Disclosure of individually identifiable information can occur deliberately or accidentally and can occur within an organization or be the result of an external breach of security. Examples include:

• A Michigan-based health system accidentally posted the medical records of thousands of patients on the Internet (Ann Arbor News, February 10, 1999)
• A Utah-based pharmaceutical benefits management firm used patient data to solicit business for its owner, a drug store (Kiplingers, February 2000)
• An employee of the Tampa, Florida, health department took a computer disk containing the names of 4,000 people who had tested positive for HIV, the virus that causes AIDS (USA Today, October 10, 1996)
• The health insurance claims forms of thousands of patients blew out of a truck on its way to a recycling center in East Hartford, Connecticut (Hartford Courant, May 14, 1999)
• A patient in a Boston-area hospital discovered that her medical record had been read by more than 200 of the hospital's employees (Boston Globe, August 1, 2000)
• A Nevada woman who purchased a used computer discovered that the computer still contained the prescription records of the customers of the pharmacy that had previously owned the computer. The pharmacy data base included names, addresses, social security numbers, and a list of all the medicines the customers had purchased. (New York Times, April 4, 1997 and April 12, 1997)
• A speculator bid $4,000 for the patient records of a family practice in South Carolina. Among the businessman's uses of the purchased records was selling them back to the former patients. (New York Times, August 14, 1991)
• In 1993, the Boston Globe reported that Johnson and Johnson marketed a list of 5 million names and addresses of elderly incontinent women. (ACLU Legislative Update, April 1998)
• A few weeks after an Orlando woman had her doctor perform some routine tests, she received a letter from a drug company promoting a treatment for her high cholesterol. (Orlando Sentinel, November 30, 1997)
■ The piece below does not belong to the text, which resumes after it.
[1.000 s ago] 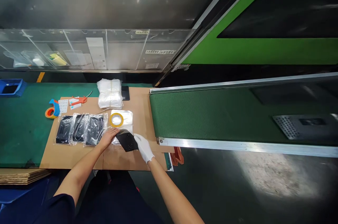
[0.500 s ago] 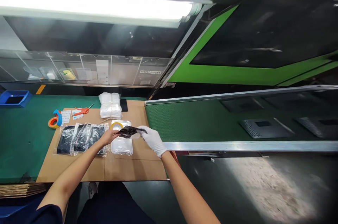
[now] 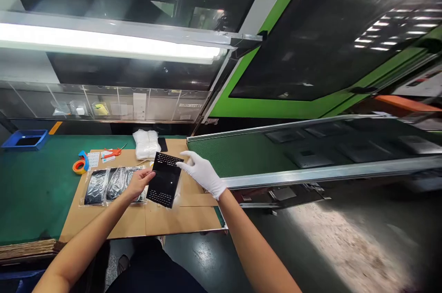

No matter how or why a disclosure of personal information is made, the harm to the individual is the same. In the face of industry evolution, the potential benefits of our changing health care system, and the real risks and occurrences of harm, protection of privacy must be built into the routine operations of our health care system.

A breach of a person's health privacy can have significant implications well beyond the physical health of that person, including the loss of a job, alienation of family and friends, the loss of health insurance, and public humiliation. For example:

• A banker who also sat on a county health board gained access to patients' records and identified several people with cancer and called in their mortgages. (National Law Journal, May 30, 1994)
• A physician was diagnosed with AIDS at the hospital in which he practiced medicine. His surgical privileges were suspended. (Estate of Behringer v. Medical Center at Princeton, 249 N.J. Super. 597)
• A candidate for Congress nearly saw her campaign derailed when newspapers published the fact that she had sought psychiatric treatment after a suicide attempt. (New York Times, October 10, 1992, Section 1, page 25)
• A 30-year FBI veteran was put on administrative leave when, without his permission, his pharmacy released information about his treatment for depression. (Los Angeles Times, September 1, 1998)
• Consumer Reports found that 40 percent of insurers disclose personal health information to lenders, employers, or marketers without customer permission. ("Who's reading your Medical Records," Consumer Reports, October 1994, at 628, paraphrasing Sweeny, Latanya, "Weaving Technology and Policy Together to Maintain Confidentiality," The Journal Of Law Medicine and Ethics (Summer & Fall 1997) Vol. 25, Numbers 2,3.)